Items from a data source:
────

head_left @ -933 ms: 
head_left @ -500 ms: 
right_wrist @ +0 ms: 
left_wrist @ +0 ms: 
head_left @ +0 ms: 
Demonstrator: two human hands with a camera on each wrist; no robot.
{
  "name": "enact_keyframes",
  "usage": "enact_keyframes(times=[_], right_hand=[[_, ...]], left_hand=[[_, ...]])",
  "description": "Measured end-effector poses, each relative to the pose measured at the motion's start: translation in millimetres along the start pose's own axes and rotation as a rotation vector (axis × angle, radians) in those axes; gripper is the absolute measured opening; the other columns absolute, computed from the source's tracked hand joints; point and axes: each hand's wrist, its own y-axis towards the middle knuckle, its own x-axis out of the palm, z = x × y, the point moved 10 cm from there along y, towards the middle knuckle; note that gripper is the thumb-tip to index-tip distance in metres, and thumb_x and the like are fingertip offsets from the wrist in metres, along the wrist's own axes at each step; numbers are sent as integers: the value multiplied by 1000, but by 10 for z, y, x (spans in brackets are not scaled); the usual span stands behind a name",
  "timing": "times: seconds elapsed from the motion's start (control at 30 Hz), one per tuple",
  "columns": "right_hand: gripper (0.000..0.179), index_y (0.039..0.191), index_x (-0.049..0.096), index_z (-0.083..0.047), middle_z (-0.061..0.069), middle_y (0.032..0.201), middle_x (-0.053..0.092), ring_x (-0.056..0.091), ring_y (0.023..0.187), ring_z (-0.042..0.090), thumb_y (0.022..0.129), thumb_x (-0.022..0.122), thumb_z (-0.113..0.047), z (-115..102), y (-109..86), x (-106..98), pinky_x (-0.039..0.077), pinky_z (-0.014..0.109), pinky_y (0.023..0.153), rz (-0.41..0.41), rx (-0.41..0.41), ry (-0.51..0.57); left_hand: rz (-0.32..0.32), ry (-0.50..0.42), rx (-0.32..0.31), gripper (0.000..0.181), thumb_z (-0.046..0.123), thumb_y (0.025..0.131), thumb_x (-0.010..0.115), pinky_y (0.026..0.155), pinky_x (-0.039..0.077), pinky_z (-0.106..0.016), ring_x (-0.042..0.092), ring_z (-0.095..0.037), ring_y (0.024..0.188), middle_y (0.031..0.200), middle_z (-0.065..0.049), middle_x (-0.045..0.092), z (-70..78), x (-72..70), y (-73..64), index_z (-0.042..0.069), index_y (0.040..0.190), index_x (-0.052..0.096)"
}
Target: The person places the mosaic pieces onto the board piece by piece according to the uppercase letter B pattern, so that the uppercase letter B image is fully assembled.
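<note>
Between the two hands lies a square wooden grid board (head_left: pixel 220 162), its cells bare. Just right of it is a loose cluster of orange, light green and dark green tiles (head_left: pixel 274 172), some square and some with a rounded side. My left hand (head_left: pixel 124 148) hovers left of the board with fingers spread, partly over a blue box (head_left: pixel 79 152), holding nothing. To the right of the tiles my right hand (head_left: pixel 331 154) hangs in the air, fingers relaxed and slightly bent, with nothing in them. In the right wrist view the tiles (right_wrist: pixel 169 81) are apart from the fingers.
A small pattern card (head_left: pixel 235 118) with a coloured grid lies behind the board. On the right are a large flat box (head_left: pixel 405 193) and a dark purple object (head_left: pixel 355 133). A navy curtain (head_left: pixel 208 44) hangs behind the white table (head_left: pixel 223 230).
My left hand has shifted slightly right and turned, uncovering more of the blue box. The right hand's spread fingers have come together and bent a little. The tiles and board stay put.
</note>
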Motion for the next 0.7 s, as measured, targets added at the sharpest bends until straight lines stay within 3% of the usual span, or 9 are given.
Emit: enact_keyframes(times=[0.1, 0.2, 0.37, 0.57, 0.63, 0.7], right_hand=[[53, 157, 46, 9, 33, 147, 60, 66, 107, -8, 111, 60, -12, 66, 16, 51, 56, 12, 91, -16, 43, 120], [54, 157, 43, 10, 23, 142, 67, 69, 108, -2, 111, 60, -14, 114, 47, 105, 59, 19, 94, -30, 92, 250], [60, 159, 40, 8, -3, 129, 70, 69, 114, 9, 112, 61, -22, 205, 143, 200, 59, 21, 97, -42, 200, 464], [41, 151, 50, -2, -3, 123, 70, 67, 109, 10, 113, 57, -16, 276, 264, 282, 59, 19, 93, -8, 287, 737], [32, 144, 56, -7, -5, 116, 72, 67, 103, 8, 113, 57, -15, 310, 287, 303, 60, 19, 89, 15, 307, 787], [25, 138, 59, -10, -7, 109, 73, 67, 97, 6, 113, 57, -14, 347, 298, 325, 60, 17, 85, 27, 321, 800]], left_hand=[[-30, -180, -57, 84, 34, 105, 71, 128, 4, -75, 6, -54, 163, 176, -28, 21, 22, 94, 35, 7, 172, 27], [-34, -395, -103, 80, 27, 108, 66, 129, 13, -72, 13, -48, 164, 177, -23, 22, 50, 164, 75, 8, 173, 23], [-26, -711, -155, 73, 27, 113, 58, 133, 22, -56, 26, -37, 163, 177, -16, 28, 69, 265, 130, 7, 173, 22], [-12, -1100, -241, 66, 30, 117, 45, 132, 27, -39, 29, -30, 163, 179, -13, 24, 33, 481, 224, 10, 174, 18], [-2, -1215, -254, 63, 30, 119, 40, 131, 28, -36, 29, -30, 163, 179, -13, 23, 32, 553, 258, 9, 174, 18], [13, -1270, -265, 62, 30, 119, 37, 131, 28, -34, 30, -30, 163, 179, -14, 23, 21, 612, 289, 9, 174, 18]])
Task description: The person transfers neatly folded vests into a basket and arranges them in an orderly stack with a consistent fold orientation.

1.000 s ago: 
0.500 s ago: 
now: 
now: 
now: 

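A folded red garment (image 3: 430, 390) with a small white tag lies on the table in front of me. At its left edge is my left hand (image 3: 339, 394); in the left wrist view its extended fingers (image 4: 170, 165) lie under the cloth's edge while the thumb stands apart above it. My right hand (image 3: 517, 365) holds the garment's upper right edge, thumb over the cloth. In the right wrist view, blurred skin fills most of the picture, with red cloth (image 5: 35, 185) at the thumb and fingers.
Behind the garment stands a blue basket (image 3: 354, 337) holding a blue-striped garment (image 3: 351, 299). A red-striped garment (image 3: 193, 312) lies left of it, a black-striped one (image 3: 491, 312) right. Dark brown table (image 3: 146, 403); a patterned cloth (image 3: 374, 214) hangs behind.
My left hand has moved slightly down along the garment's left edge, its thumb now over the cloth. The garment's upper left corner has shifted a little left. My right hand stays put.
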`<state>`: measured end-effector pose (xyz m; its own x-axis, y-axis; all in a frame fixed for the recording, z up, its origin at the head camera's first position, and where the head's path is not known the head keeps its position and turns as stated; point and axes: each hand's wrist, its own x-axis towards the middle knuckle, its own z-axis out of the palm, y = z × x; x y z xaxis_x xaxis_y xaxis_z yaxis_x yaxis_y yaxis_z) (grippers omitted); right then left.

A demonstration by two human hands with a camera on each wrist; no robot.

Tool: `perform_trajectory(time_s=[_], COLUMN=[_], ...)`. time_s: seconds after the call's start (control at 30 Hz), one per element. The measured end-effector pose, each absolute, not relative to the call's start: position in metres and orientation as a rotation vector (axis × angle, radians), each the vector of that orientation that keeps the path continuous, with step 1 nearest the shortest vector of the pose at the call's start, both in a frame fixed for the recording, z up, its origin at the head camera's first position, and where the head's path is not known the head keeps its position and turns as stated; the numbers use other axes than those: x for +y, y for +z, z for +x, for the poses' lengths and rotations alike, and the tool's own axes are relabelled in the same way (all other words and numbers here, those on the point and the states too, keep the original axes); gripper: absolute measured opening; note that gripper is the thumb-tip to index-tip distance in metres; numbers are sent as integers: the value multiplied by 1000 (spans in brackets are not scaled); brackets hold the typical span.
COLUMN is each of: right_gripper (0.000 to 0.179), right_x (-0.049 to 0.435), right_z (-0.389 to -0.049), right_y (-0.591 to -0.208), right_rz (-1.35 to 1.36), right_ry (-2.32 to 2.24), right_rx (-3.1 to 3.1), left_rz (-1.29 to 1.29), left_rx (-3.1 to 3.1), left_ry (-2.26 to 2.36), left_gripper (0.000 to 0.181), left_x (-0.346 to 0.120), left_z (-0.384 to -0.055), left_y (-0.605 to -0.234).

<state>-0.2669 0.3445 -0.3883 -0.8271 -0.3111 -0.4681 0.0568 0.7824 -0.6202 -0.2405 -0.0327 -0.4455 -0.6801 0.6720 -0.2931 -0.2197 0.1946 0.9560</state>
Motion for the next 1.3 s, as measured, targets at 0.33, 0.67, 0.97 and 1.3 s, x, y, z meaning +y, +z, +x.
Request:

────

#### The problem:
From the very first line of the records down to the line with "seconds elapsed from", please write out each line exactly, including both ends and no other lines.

#### Solution to this problem:
head_left @ -933 ms: 
head_left @ -500 ms: 
right_wrist @ +0 ms: 
left_wrist @ +0 ms: 
head_left @ +0 ms: 
Demonstrator: two human hands with a camera on each wrist; no robot.
{
  "name": "enact_keyframes",
  "usage": "enact_keyframes(times=[_], right_hand=[[_, ...]], left_hand=[[_, ...]])",
  "description": "Measured end-effector poses, each relative to the pose measured at the motion's start: translation in millimetres along the start pose's own axes and rotation as a rotation vector (axis × angle, radians) in those axes; gripper is the absolute measured opening; the other columns absolute, computed from the source's tracked hand joints; point and axes: each hand's wrist, its own y-axis towards the middle knuckle, its own x-axis out of the palm, z = x × y, the point moved 10 cm from there along y, towards the middle knuckle; note that gripper is the thumb-tip to index-tip distance in metres, and thumb_x and the like are fingertip offsets from the wrist in metres, along the wrist's own axes at each step; numbers are sent as integers: the value multiplied by 1000, but by 10 for z, y, x (spans in brackets are not scaled); the usual span stands behind a name",
  "timing": "times: seconds elapsed from the motion's start (control at 30 Hz), one per tuple",

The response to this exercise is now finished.